_What this task involves_
Copy out each line from the start of the material below until the line with "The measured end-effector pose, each", that line included.

= = = = = = =

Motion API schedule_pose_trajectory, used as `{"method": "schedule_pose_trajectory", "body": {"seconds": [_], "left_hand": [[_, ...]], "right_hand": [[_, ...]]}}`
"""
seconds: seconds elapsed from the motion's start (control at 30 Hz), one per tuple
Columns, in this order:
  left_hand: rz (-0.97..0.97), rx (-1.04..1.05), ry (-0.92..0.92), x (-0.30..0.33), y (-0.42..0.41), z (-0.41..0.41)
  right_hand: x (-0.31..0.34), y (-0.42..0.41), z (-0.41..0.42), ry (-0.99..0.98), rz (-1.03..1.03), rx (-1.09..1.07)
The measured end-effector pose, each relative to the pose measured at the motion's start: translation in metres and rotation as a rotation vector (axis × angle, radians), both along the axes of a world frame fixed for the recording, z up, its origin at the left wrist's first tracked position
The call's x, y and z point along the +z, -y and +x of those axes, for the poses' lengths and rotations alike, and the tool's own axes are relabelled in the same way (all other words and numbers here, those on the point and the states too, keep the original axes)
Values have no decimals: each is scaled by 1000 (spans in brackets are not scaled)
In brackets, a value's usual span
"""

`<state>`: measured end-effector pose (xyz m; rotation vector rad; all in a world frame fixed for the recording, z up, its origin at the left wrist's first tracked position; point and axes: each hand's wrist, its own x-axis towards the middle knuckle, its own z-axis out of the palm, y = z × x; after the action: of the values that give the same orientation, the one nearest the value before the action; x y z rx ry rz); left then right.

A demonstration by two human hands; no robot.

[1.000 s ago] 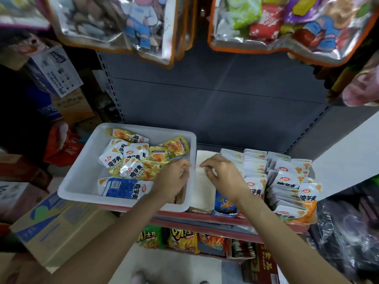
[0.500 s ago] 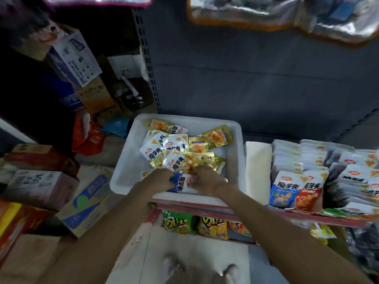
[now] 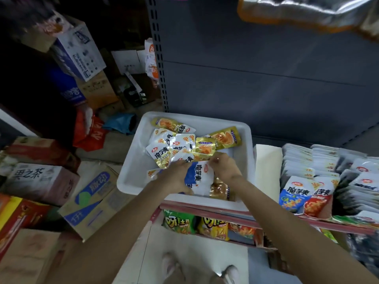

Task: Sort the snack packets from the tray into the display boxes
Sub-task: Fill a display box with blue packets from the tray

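- head view: white rectangular plastic tray sits on the red-edged shelf, w/ a loose pile of small gold foil and white foil snack packets toward its back half.
- big white-and-blue snack packet lies at the tray's near side, between both hands.
- left hand lies over the big packet's left edge, fingers curled down on it; looks like a hold, thumb side hidden so grip depth unclear.
- right hand at the packet's upper right corner, fingertips bunched as if pinching; can't tell if it has the corner of the big packet or a gold packet next to it.
- display boxes w/ upright rows of white packets are to the right on the same shelf, well apart from the hands; blue and red fronted packets at their near end.
- judgement: pickup step, most packets not yet sorted.
- risk: small foil packets overlap the big one's far edge, so lifting could drag them out or flip them over the rim.
- risk: slick foil, shallow pinch may slip.
- risk: tray's near edge overhangs the shelf, pressing down could tip it.
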<state>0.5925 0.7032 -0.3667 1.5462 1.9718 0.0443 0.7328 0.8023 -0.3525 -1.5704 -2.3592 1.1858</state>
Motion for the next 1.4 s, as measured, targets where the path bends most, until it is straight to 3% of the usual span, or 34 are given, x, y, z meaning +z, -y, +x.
{"method": "schedule_pose_trajectory", "body": {"seconds": [0.1,0.23,0.4,0.53,0.67,0.73,0.93,1.4], "left_hand": [[175,48,75,19,-8,17],[494,167,116,43,-24,42],[555,243,380,63,-54,84],[556,250,615,71,-80,133],[528,184,482,60,-104,165],[480,62,359,53,-111,180],[268,-35,265,44,-111,206],[427,-12,296,43,-101,203]], "right_hand": [[18,-2,15,-336,-264,-247],[53,-10,46,-614,-390,-351],[79,-32,99,-579,-37,-104],[91,-49,145,-620,105,-123],[99,-69,196,-621,319,-249],[104,-77,217,-678,328,-306],[102,-90,242,-793,280,-331],[95,-108,239,-714,169,-132]]}}
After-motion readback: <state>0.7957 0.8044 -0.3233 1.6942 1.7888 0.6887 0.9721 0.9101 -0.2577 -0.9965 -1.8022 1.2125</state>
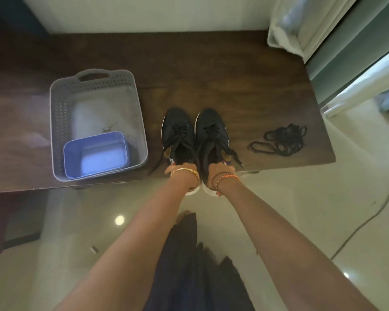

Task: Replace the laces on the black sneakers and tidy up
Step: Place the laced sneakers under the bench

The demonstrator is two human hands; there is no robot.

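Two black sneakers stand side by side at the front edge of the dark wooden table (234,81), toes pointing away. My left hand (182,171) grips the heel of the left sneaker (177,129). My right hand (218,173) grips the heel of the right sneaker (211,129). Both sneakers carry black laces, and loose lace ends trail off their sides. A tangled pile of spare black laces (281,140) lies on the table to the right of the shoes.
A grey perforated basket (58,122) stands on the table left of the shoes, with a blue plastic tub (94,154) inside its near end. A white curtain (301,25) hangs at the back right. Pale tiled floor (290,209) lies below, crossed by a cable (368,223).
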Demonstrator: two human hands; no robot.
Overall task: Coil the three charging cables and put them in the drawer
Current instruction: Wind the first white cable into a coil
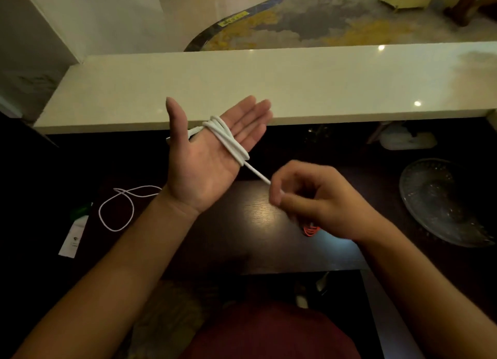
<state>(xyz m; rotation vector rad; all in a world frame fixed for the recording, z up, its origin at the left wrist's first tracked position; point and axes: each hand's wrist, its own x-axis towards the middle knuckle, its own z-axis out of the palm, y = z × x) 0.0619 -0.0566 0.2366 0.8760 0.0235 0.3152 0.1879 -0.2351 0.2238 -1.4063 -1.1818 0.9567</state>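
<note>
My left hand (pixel 207 154) is held palm up above the dark table, fingers straight and apart. A thick white charging cable (pixel 228 139) is wound several turns around its four fingers. The free end of that cable runs down and right into my right hand (pixel 314 200), which pinches it between thumb and fingertips. A thinner white cable (pixel 118 211) lies in a loose loop on the table at the left, partly hidden by my left wrist. An orange cable (pixel 312 231) shows just under my right hand. No drawer is in sight.
A pale stone ledge (pixel 269 84) runs across behind the dark wooden table (pixel 258 240). A glass dish (pixel 441 200) sits at the right, a white paper tag (pixel 74 237) and something green at the left. A white object sits under the ledge at right.
</note>
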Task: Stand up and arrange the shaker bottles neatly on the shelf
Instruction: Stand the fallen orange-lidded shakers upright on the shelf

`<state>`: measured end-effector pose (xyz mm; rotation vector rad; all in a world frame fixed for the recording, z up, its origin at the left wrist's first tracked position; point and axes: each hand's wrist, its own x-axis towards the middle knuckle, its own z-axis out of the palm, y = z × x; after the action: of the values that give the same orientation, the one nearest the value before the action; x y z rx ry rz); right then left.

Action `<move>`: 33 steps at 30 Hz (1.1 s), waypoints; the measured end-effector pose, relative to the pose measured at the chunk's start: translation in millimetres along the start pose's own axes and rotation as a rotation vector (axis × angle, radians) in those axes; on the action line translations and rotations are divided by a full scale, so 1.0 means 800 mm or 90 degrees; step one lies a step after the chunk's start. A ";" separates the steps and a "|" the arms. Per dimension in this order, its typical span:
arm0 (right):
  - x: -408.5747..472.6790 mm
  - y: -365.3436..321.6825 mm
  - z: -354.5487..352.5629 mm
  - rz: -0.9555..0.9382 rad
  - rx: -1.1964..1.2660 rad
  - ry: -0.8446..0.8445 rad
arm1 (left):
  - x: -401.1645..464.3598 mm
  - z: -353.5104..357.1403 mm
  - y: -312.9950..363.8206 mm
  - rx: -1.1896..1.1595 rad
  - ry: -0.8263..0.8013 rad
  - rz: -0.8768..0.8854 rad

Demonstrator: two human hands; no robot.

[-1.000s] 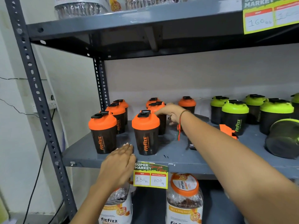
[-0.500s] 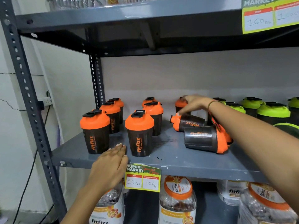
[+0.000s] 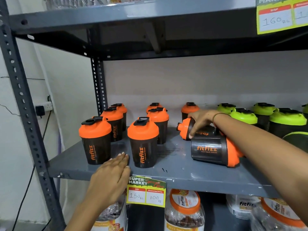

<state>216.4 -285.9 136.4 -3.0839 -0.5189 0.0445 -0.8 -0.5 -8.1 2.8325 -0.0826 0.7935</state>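
Note:
Several black shaker bottles with orange lids stand upright on the grey shelf [image 3: 175, 170], the nearest two at the front left [image 3: 95, 139] and front middle [image 3: 143, 140]. Two orange-lidded shakers lie on their sides: a rear one [image 3: 186, 129] with its lid pointing left, and a nearer one [image 3: 215, 150] with its lid to the right. My right hand [image 3: 201, 120] curls over the rear fallen shaker and grips it. My left hand [image 3: 111, 179] rests flat, fingers together, on the shelf's front edge between the two front bottles. Green-lidded shakers [image 3: 245, 116] stand at the right.
A yellow price tag [image 3: 146, 191] hangs from the shelf's front lip. Clear Fitfizz jars [image 3: 185, 212] fill the shelf below. An upper shelf [image 3: 133, 15] overhangs close above. A perforated grey upright [image 3: 25, 114] bounds the left side; a wall socket [image 3: 44, 107] is beyond it.
My right hand has come down from the back orange shaker onto the rear fallen shaker and closed on it. The view has shifted slightly. My left hand stays on the shelf edge.

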 end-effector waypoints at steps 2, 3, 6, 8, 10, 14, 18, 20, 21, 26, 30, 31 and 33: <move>-0.004 0.005 -0.004 -0.010 0.049 0.033 | -0.001 -0.001 0.001 -0.003 0.000 0.000; -0.007 0.008 -0.006 -0.014 0.100 0.061 | -0.001 -0.002 0.001 -0.004 0.000 -0.001; -0.013 0.022 -0.014 -0.003 0.317 0.123 | -0.001 -0.003 0.003 0.000 -0.002 -0.003; -0.017 0.029 -0.016 0.000 0.430 0.130 | -0.001 -0.003 0.004 0.002 -0.006 -0.003; -0.020 0.037 -0.012 -0.003 0.505 0.132 | -0.001 -0.002 0.004 0.003 -0.006 -0.006; -0.021 0.055 0.007 0.014 0.640 0.133 | -0.001 -0.002 0.002 0.010 -0.007 -0.011; -0.014 0.066 0.024 0.032 0.715 0.095 | 0.000 -0.001 0.002 0.016 -0.009 -0.012; -0.013 0.066 0.033 0.028 0.711 0.058 | 0.000 0.000 0.001 0.017 -0.008 -0.011; -0.015 0.064 0.037 0.023 0.698 0.042 | 0.000 0.000 0.000 0.017 -0.008 -0.009; -0.018 0.059 0.043 0.031 0.669 0.007 | 0.000 -0.001 0.001 0.017 -0.009 -0.017; -0.025 0.064 0.045 0.026 0.600 0.028 | 0.000 -0.003 0.003 0.016 -0.009 -0.013; -0.028 0.065 0.044 0.020 0.573 0.032 | -0.001 -0.003 0.003 0.015 -0.008 -0.009; -0.035 0.067 0.040 0.030 0.557 0.033 | -0.001 -0.003 0.004 0.011 -0.008 -0.004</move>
<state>206.4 -345.9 104.0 -2.2320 -0.3034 0.1461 -3.2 -3.0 -5.9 2.8524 -0.0696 0.7793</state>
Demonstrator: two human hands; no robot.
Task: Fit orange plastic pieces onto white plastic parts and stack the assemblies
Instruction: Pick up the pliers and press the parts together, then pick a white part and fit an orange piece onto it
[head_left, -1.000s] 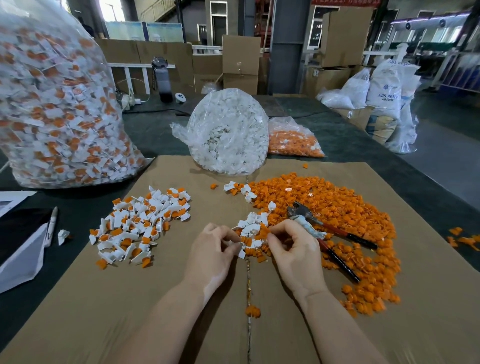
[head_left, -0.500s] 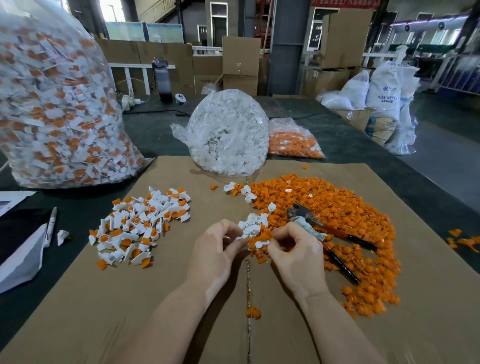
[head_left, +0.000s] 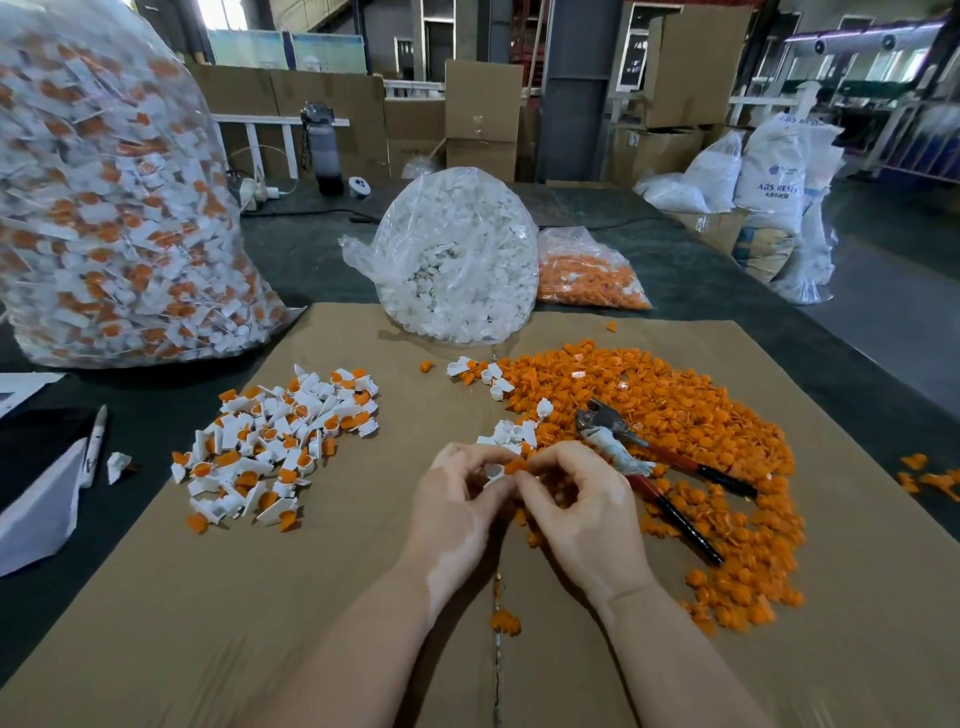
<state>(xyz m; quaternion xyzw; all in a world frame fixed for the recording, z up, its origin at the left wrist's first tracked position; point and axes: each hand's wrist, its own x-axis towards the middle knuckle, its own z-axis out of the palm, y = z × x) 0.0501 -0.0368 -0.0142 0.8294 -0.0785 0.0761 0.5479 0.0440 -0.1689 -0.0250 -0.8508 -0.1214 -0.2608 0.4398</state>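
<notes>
warehouse worktop (head_left: 675, 270) under cardboard; left hand (head_left: 457, 499) pinches a white part (head_left: 493, 472), right hand (head_left: 582, 499) pinches an orange piece (head_left: 516, 466) against it, above the loose orange pile (head_left: 675, 415); a skewed press could likely pop the piece loose into that pile

A dark counter (head_left: 701, 270) carries a cardboard sheet (head_left: 260, 597) under the hands (head_left: 519, 499), three plastic bags beyond them, and a pen (head_left: 96, 444) far left.
</notes>
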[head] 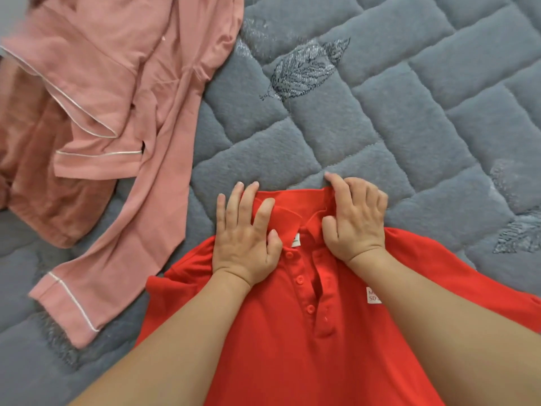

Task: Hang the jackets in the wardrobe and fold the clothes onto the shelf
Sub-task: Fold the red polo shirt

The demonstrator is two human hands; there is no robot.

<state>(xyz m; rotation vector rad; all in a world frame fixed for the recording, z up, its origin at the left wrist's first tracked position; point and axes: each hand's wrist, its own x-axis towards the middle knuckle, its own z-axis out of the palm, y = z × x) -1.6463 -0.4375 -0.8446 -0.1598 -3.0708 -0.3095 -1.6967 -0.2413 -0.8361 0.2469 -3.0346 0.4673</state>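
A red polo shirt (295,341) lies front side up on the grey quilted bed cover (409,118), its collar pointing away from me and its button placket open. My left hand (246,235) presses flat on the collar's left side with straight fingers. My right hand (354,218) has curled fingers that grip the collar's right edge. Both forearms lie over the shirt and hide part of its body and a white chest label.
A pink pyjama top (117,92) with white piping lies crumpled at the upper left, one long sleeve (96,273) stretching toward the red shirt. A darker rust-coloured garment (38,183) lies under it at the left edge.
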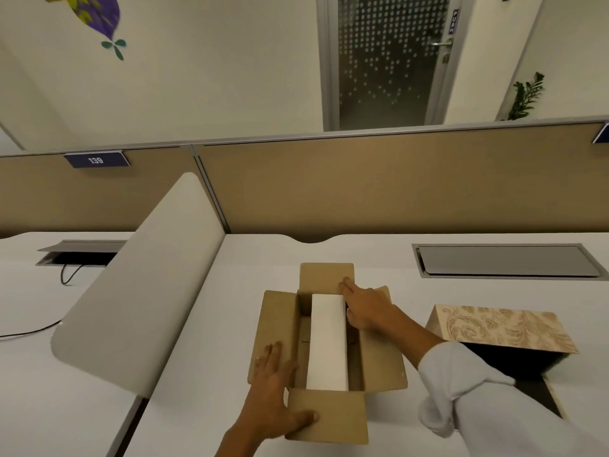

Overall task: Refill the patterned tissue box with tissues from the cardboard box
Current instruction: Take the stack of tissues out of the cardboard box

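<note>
An open cardboard box [384, 364] sits on the white desk in front of me, all its flaps folded outward. A white stack of tissues [328, 341] stands inside it, nearer the right side. My left hand [275, 390] lies flat on the box's left flap and near-left corner, thumb on the front flap. My right hand [365, 306] reaches into the far right of the box, fingers spread, touching the far end of the tissue stack and the far flap. The patterned tissue box [504, 328] lies open to the right, dark inside, partly hidden by my right sleeve.
A rounded grey divider panel [145, 291] separates this desk from the one on the left. A closed cable hatch [507, 260] is set in the desk [230, 341] at the back right. A tan partition wall [362, 186] runs behind.
</note>
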Action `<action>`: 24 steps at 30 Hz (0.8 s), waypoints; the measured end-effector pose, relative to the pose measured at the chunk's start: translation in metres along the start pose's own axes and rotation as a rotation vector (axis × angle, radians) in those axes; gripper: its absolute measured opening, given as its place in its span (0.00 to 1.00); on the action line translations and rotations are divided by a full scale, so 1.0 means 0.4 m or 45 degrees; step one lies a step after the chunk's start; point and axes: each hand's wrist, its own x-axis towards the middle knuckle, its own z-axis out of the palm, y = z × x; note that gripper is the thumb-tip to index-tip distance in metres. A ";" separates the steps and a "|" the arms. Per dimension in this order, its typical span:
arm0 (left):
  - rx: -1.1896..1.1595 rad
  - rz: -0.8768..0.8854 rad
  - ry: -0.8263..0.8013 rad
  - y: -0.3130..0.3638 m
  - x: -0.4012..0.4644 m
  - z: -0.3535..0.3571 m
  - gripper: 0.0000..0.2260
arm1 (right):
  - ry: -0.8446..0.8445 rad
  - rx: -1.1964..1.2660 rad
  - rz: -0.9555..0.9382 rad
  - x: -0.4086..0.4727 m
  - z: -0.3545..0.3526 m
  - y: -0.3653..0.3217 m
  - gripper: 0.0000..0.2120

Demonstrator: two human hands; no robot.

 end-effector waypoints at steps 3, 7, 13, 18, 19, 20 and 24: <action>-0.013 -0.082 0.042 -0.007 0.006 0.040 0.40 | -0.056 -0.031 0.043 0.024 0.000 0.000 0.33; -0.050 -0.126 0.069 -0.009 0.014 0.064 0.31 | 0.171 0.272 0.168 -0.010 0.016 -0.041 0.30; -0.030 -0.028 0.132 -0.029 0.033 0.085 0.21 | 0.293 1.222 0.636 -0.071 0.126 -0.204 0.34; -0.039 0.049 0.161 -0.044 0.037 0.090 0.19 | -0.122 1.539 1.049 -0.016 0.143 -0.235 0.35; -0.055 0.068 0.161 -0.045 0.036 0.092 0.19 | -0.115 1.537 1.079 -0.010 0.148 -0.233 0.33; -0.069 0.077 0.157 -0.045 0.034 0.092 0.19 | -0.111 1.524 1.096 -0.005 0.150 -0.232 0.31; -0.060 0.065 0.157 -0.039 0.031 0.092 0.20 | -0.181 1.454 1.130 0.007 0.133 -0.220 0.30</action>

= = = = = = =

_Written solution_
Motion API schedule_pose_trajectory, used as `{"method": "schedule_pose_trajectory", "body": {"seconds": [_], "left_hand": [[_, ...]], "right_hand": [[_, ...]]}}`
"""
seconds: seconds elapsed from the motion's start (control at 30 Hz), one per tuple
Columns, in this order:
  left_hand: rz (-0.97..0.97), rx (-1.04..1.05), ry (-0.92..0.92), x (-0.30..0.33), y (-0.42..0.41), z (-0.41..0.41)
  right_hand: x (-0.31..0.34), y (-0.42..0.41), z (-0.41..0.42), ry (-0.99..0.98), rz (-1.03..1.03), rx (-1.09..1.07)
The measured end-effector pose, each relative to the pose measured at the motion's start: translation in metres and rotation as a rotation vector (axis × angle, radians), both along the axes of a world frame fixed for the recording, z up, its origin at the left wrist's first tracked position

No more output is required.